- [THE PROBLEM]
Exact copies of the lines from the start of the records through the line with "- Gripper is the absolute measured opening" are what the answer must hold; pictures are not part of it.

== MATERIAL FOR THIS TASK

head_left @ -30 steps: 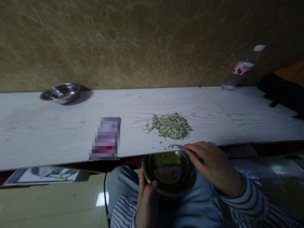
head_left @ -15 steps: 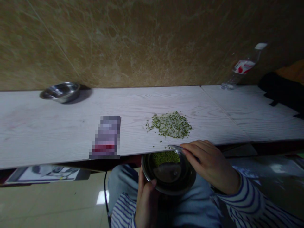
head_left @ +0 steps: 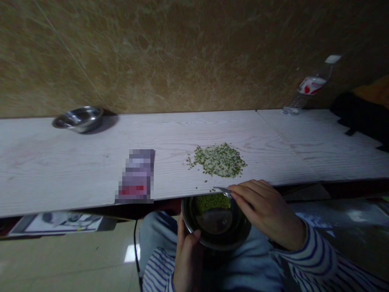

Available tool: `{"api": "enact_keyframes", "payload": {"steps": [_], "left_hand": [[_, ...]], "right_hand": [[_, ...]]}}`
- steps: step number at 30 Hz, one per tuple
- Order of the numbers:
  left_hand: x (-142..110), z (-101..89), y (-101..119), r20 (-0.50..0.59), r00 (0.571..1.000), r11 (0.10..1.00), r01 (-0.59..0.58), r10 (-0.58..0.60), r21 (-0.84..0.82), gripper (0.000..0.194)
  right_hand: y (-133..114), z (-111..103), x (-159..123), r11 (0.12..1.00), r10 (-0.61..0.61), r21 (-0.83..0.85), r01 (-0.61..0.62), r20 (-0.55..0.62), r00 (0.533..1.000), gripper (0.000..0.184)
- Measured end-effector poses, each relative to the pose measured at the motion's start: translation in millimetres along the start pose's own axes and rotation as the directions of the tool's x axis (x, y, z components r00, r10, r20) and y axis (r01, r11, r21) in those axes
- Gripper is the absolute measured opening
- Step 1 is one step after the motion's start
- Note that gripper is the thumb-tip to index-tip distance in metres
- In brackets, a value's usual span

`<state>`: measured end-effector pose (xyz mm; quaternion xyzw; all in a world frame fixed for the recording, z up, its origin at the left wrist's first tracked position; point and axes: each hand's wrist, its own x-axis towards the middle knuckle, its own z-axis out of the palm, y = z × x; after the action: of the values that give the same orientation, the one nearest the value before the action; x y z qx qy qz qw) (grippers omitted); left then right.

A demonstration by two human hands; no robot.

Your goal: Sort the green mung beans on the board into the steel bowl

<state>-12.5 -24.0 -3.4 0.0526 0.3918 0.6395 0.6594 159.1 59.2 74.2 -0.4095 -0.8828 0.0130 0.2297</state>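
A steel bowl point(head_left: 186, 217) is tilted under the table's front edge, above my lap, with green beans point(head_left: 209, 202) gathered on its far side. My left hand point(head_left: 187, 251) grips the bowl's left rim, thumb over the edge. In my right hand point(head_left: 264, 209), thumb and fingers pinch a slim metal utensil point(head_left: 222, 189); its narrow tip lies over the table edge beside a few loose beans point(head_left: 212, 190). Whether it is a spoon or tweezers I cannot tell. Beyond it, a pile of green beans mixed with white grains point(head_left: 220, 160) is spread on the white table point(head_left: 170, 134).
At the back left stands another steel bowl point(head_left: 79, 120). A pixelated flat object point(head_left: 136, 176) lies left of the pile. A clear plastic bottle point(head_left: 313, 86) is by the wall at right, near a dark cloth-like thing point(head_left: 361, 115). Papers point(head_left: 63, 222) sit below the table at left.
The metal utensil has turned slightly, and its tip has shifted a little left toward the loose beans. My left hand and the bowl stay nearly where they were.
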Motion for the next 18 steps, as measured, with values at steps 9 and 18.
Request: {"api": "enact_keyframes", "payload": {"steps": [9, 18], "left_hand": [[1.0, -0.4, 0.1, 0.032, 0.999, 1.000, -0.012, 0.013, -0.027, 0.065], [0.6, -2.0, -1.2, 0.033, 0.999, 0.999, -0.008, 0.010, -0.043, 0.066]], "right_hand": [[-6.8, 0.0, 0.5, 1.000, -0.013, 0.019, 0.013, -0.001, 1.000, 0.019], [-6.5, 4.0, 3.8, 1.000, 0.022, 0.019, -0.022, 0.005, 1.000, 0.020]]}}
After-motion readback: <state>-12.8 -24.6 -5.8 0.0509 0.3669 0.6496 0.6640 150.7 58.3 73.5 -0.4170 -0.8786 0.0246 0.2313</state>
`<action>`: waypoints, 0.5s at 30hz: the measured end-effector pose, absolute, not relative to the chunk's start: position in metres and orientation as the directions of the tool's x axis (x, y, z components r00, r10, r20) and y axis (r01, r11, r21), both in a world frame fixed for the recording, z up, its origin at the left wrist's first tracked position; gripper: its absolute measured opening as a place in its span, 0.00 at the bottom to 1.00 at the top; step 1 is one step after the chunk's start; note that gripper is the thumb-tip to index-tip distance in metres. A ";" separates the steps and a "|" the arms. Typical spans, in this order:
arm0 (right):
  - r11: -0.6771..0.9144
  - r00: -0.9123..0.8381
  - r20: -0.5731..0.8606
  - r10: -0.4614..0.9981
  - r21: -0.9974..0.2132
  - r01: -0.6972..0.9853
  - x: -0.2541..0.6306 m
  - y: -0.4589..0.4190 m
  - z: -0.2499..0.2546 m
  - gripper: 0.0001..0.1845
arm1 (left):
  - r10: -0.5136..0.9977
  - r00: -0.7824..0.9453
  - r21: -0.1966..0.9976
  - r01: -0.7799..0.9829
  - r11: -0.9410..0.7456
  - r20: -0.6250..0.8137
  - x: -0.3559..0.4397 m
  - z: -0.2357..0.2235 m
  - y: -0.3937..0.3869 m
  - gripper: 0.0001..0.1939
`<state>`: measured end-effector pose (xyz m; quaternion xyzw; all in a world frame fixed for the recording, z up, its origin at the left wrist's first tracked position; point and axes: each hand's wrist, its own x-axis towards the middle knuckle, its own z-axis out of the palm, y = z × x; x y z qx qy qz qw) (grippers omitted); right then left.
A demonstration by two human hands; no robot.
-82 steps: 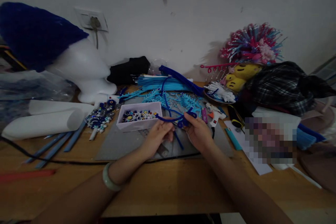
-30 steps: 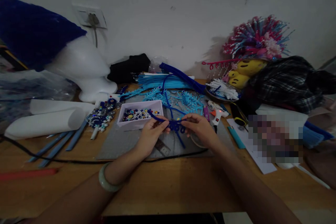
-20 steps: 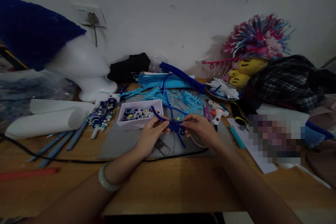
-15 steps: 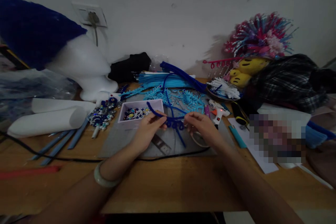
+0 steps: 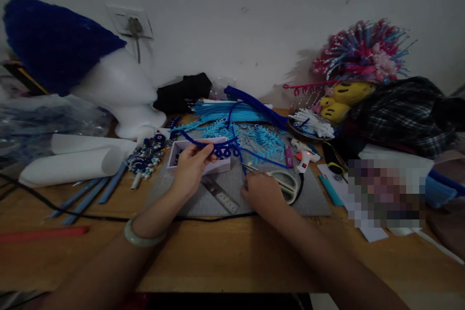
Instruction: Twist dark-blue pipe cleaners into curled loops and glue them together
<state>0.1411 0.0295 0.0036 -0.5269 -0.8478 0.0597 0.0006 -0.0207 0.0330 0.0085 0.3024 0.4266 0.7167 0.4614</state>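
One wooden table (image 5: 218,261) carries everything, with a white foam head (image 5: 121,80) under a dark blue cap (image 5: 60,48) at its far left. Toward the middle lies a grey mat (image 5: 189,207). Above it, the left hand (image 5: 193,167) pinches a dark blue pipe cleaner (image 5: 228,142) between thumb and fingers, raised in front of the white box (image 5: 217,168). The right hand (image 5: 263,191) is low over the mat with its fingers curled in, next to the scissors (image 5: 289,183); whether they grip anything cannot be told. Between the hands lies a metal ruler (image 5: 221,194). As for progress, at least three small loops (image 5: 227,152) are already bent along the pipe cleaner, while the tail beyond the left hand shows none, so the looping looks only partly done.
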 end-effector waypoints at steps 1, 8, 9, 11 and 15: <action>0.424 -0.432 -0.088 0.898 -0.092 0.901 0.141 0.030 0.006 0.12 | 0.922 -0.386 0.890 -0.406 -0.206 0.037 -0.020 0.009 0.032 0.08; 0.414 -0.411 -0.203 0.889 -0.026 0.910 0.142 0.028 0.014 0.12 | 0.940 -0.337 0.899 -0.390 -0.199 0.062 -0.015 0.004 0.030 0.08; 0.415 -0.412 -0.202 0.889 -0.030 0.909 0.143 0.027 0.013 0.12 | 0.941 -0.331 0.903 -0.383 -0.195 0.063 -0.015 0.003 0.030 0.09; 0.409 -0.416 -0.174 0.893 -0.074 0.909 0.147 0.027 0.011 0.11 | 0.947 -0.318 0.910 -0.376 -0.175 0.051 -0.013 0.001 0.029 0.09; 0.379 -0.421 -0.163 0.892 -0.237 0.894 0.167 0.036 0.013 0.07 | 0.959 -0.284 0.923 -0.369 -0.106 -0.003 -0.008 0.002 0.026 0.10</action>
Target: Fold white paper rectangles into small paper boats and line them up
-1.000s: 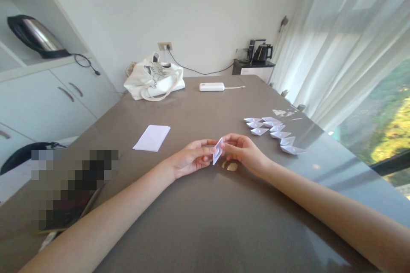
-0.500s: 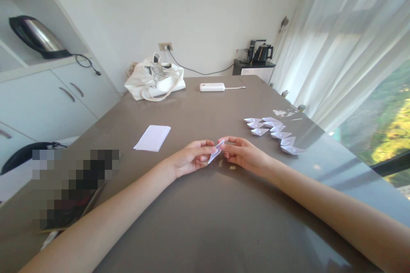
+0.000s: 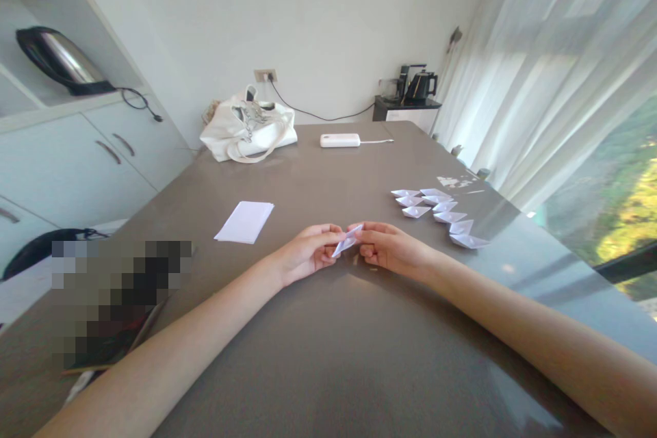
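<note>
The faint marks on the white power bank [image 3: 339,140] at twelve o'clock are too small to read. Taking the piece in the fingers as the clock's centre: a small folded paper boat [image 3: 348,241], crisp, white and pointed at both ends, sits tilted between the two hands, above the worktop [image 3: 328,349]. The left hand [image 3: 311,253] pinches its near end and the right hand [image 3: 393,246] its far end, thumbs on the paper, the hands near each other but not touching. Between two and three o'clock lie finished-looking paper boats [image 3: 450,217] in two staggered rows, sharp-creased diamonds with raised middles. Beyond them, at two, are torn white scraps [image 3: 452,182]. Between nine and ten rests a flat stack of smooth white sheets [image 3: 245,222], edges slightly uneven. Near eleven slumps a soft, glossy white bag [image 3: 249,130] with a metal chain. The worktop is grey-brown, smooth and reflective.
</note>
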`<act>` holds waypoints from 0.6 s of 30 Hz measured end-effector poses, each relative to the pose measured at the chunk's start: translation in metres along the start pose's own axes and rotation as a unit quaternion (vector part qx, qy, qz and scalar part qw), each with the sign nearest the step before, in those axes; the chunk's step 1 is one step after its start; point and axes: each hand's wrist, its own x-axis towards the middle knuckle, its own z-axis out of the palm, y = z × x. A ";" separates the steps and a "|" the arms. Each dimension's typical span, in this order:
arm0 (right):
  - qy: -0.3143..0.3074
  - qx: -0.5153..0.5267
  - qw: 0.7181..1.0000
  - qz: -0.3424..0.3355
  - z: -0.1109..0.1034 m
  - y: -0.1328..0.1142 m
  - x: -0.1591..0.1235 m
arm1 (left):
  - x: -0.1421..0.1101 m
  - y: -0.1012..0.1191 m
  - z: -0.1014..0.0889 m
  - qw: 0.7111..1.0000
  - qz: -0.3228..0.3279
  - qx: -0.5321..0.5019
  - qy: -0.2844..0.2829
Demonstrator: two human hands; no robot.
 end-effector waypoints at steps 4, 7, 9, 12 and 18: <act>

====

- [SOLUTION]
head_left @ -30 steps: 
head_left @ -15 steps: 
head_left @ +0 steps: 

Available tool: `{"api": "enact_keyframes", "payload": {"steps": [_], "left_hand": [[_, ...]], "right_hand": [[_, ...]]}}`
- steps: step number at 30 Hz, one per tuple
- Order of the numbers:
  left_hand: x (-142..110), z (-101..89), y (-101..119), r20 (-0.50..0.59), r00 (0.571..1.000), r11 (0.10..1.00), r01 (-0.59..0.58), r10 (-0.58..0.60), r21 (-0.84..0.82), gripper (0.000..0.194)
  right_hand: y (-133..114), z (-111..103), x (-159..123), r11 (0.12..1.00), r10 (-0.61..0.61), r21 (-0.83..0.85), r01 (-0.61..0.62), r20 (-0.55..0.62), r00 (0.533..1.000), gripper (0.000..0.184)
- Measured end-effector poses, each relative to the pose measured at the motion's start: translation in millimetres along the start pose's own axes and rotation as the directions of the tool's x axis (x, y, z components r00, r10, r20) and y axis (r01, r11, r21) in those axes
- Gripper is the absolute measured opening

Output is complete for this exercise.